Because I had been eyeing the recipe for Multigrain Bread Extraordinaire since first borrowing Apprentice from the library, I decided to attempt it before trying any of the other yeast breads.  It was easy to veganize the recipe, and given my affinity to bread baking, I was fairly confident that following the method as closely as possible would yield a nearly perfect loaf.  And it probably would have been nearly perfect, had I not suddenly needed to leave the house 30 minutes after forming the loaf.  The second rise should only have been an hour and a half long.  With hopes that refrigerating the dough would retard the rise enough to prevent over-rising, I left the pan in the fridge for longer than the recipe's specified 90 minutes.  Of course, because the dough had already risen adequately and crested over the lip of the loaf pan by the time I left the house, refrigerating the dough did not retard the rise, allowing the dough to continue to grow and mushroom over the sides.  Fortunately, the bread didn't cave in while baking, but it did make removing the pan a little difficult.  Nonetheless, the resulting loaf was soft and slightly sweet, with a thin, golden crust and lovely texture, namely from the corn meal.  Reinhart suggests eating toasted slices of the bread, which I'm sure is fabulous, though I have yet to taste it that way.  I very much enjoyed trimming the overhang from the top crust when the bread was still warm, only a half hour out of the oven.

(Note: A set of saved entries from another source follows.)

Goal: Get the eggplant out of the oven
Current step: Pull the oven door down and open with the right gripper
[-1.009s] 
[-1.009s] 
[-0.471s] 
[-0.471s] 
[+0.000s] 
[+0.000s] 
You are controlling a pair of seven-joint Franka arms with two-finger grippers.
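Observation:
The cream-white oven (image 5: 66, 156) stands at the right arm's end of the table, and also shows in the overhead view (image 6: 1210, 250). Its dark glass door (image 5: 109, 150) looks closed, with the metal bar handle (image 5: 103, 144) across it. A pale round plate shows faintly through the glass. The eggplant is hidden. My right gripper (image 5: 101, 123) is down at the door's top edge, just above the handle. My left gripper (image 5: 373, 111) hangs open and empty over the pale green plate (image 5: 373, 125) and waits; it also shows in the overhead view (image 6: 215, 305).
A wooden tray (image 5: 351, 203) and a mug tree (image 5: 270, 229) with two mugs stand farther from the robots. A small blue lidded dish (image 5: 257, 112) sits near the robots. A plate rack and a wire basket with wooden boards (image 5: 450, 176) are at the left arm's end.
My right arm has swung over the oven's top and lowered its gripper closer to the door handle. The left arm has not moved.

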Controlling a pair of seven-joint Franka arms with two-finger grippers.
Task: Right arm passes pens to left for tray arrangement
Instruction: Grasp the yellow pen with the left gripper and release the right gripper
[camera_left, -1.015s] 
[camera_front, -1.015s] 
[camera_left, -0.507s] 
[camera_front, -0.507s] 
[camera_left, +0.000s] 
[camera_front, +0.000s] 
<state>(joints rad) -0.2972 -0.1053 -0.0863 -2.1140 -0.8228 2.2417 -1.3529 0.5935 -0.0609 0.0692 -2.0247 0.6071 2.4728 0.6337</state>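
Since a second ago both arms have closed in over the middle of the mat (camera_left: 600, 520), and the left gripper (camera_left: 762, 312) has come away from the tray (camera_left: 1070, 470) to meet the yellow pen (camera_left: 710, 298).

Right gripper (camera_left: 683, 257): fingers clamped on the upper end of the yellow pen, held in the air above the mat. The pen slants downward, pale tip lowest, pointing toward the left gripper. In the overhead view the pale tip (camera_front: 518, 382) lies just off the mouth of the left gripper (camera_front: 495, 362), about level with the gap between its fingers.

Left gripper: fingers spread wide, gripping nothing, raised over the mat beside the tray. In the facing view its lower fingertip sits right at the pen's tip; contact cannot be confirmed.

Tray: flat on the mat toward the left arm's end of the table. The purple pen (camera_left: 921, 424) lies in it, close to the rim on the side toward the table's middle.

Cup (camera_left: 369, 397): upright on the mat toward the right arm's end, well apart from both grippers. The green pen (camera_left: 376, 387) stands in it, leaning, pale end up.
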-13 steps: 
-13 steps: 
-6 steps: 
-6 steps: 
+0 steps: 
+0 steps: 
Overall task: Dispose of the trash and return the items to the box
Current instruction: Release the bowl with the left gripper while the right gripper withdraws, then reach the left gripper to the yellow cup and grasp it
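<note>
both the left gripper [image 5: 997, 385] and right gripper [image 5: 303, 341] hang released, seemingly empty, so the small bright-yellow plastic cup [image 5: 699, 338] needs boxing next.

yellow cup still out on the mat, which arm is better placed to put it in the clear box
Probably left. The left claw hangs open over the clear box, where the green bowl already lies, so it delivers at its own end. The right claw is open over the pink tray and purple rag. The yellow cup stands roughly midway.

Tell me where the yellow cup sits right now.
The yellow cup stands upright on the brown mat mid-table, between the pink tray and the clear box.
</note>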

My substitutions/alterations: replaced wheat bran with oat bran (because I realized late that I only had the latter), honey with agave, milk with nondairy milk; incorporated whole wheat flour while kneading to achieve a pliable, non-sticky dough. 

I think the next recipe I'll tackle will be for Anadama Bread.  I have never tried this type of bread, but based upon how much I've enjoyed the recipes attempted so far, I am sure to like this next one (and others) as well.

17 March 2010

More Cookies and Tempeh (But Not Together!)

My predetermined 14-day refined sugar cleanse goal is over, and I'm glad I gave it a shot.  As I've said before, I had been consuming far too many sugary treats during and after the holiday season, and my body and mind needed a break to get me started down a path toward greater sugar-consciousness.  Two weeks may not seem like a very impressive timeline, but steering clear of refined sugar during those 14 days has indeed increased my awareness of my own sugar consumption and continues to help me to not go overboard with trying to satisfy my seemingly endless cravings for sweets.  One thing that has helped in my commitment to veganism is to not view it in "diet" terms by seeing what I am not allowed to have, instead being open to what food I can incorporate into my lifestyle.  I am trying to take a similar approach with sugar, allowing myself to consume small amounts of refined sugar now and then in favor of occasional, naturally-sweetened goodies, or at least those using unrefined sugars.  And I'm trying to use this opportunity to incorporate more fresh, seasonal fruit into my lifestyle and to think of interesting, tasty ways to eat them.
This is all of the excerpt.